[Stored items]
=====

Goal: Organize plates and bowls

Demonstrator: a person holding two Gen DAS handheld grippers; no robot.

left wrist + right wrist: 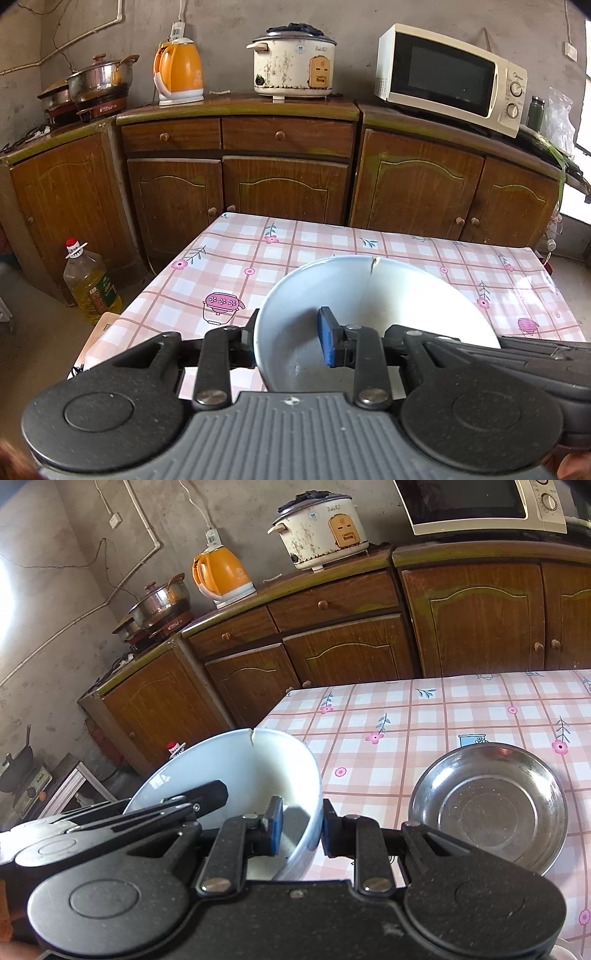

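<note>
A large white bowl (369, 295) with a crack in its far rim is held between both grippers over the near part of the checked table (229, 266). My left gripper (288, 343) is shut on the bowl's left wall, one pad inside and one outside. My right gripper (301, 829) is shut on the right wall of the white bowl (240, 768) in the same way. Each gripper's body shows at the edge of the other's view. A steel bowl (491, 808) sits empty on the table (424, 716), just right of the right gripper.
Brown cabinets (240, 184) line the wall behind the table, carrying an orange kettle (179, 72), a rice cooker (291, 64), a microwave (450, 74) and steel pots (99, 79). An oil bottle (90, 282) stands on the floor left of the table.
</note>
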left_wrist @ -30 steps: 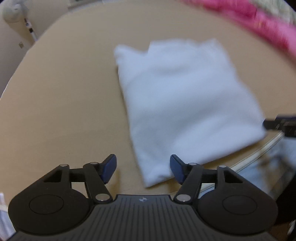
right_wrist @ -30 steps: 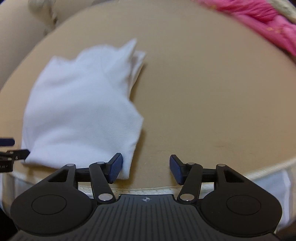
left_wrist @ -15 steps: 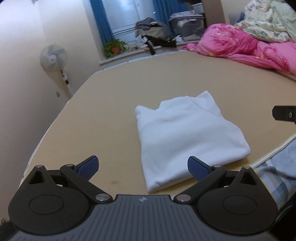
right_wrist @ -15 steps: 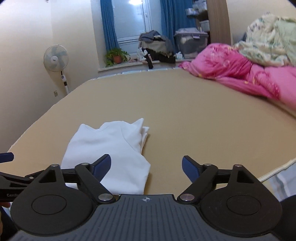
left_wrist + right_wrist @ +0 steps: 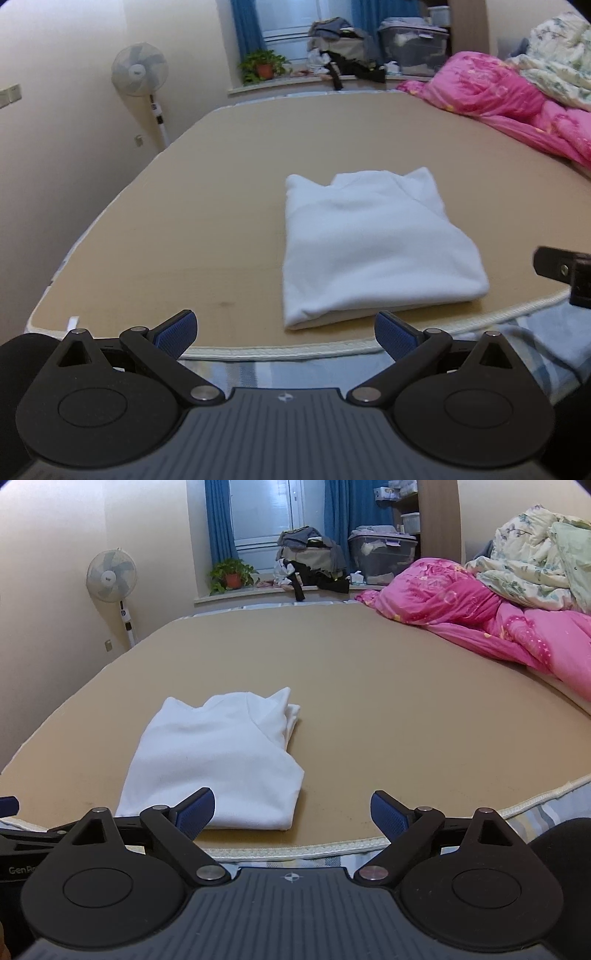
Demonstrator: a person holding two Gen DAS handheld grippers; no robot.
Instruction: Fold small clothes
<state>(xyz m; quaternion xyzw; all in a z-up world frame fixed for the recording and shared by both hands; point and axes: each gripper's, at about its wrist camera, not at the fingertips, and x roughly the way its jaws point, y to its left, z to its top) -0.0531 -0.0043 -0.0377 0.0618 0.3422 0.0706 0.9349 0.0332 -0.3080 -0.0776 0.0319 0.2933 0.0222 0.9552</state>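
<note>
Looking done: bed (image 5: 388,720) mostly bare tan, white shirt (image 5: 369,251) folded into a neat block near the front edge, close to the piping. Plenty of open room behind and to the right; pink quilt (image 5: 480,620) well apart at the far right. If tidying, press the flared far corners flat, avoid dragging toward the edge. Left hand-held gripper (image 5: 284,330) and right hand-held gripper (image 5: 291,812) both spread wide, holding nothing, hovering off the near edge.
</note>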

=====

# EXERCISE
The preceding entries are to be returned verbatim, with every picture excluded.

# WORKED SOLUTION
Goal: Organize plates and bowls

Demonstrator: a person holding two Gen DAS handheld grippers; no robot.

left wrist + right wrist: 

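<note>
A large white bowl (369, 295) with a crack in its far rim is held between both grippers over the near part of the checked table (229, 266). My left gripper (288, 343) is shut on the bowl's left wall, one pad inside and one outside. My right gripper (301, 829) is shut on the right wall of the white bowl (240, 768) in the same way. Each gripper's body shows at the edge of the other's view. A steel bowl (491, 808) sits empty on the table (424, 716), just right of the right gripper.
Brown cabinets (240, 184) line the wall behind the table, carrying an orange kettle (179, 72), a rice cooker (291, 64), a microwave (450, 74) and steel pots (99, 79). An oil bottle (90, 282) stands on the floor left of the table.
</note>
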left_wrist @ -30 steps: 
right_wrist @ -30 steps: 
left_wrist @ -15 steps: 
right_wrist @ -15 steps: 
left_wrist + right_wrist @ +0 steps: 
Demonstrator: a person holding two Gen DAS handheld grippers; no robot.
Instruction: Fold small clothes
<state>(xyz m; quaternion xyzw; all in a z-up world frame fixed for the recording and shared by both hands; point and axes: each gripper's, at about its wrist camera, not at the fingertips, and x roughly the way its jaws point, y to its left, z to its top) -0.0531 -0.0043 -0.0377 0.0618 0.3422 0.0706 0.9349 0.0332 -0.3080 -0.0776 0.0319 0.2933 0.0222 0.9552</state>
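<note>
Looking done: bed (image 5: 388,720) mostly bare tan, white shirt (image 5: 369,251) folded into a neat block near the front edge, close to the piping. Plenty of open room behind and to the right; pink quilt (image 5: 480,620) well apart at the far right. If tidying, press the flared far corners flat, avoid dragging toward the edge. Left hand-held gripper (image 5: 284,330) and right hand-held gripper (image 5: 291,812) both spread wide, holding nothing, hovering off the near edge.
</note>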

The output requires no additions.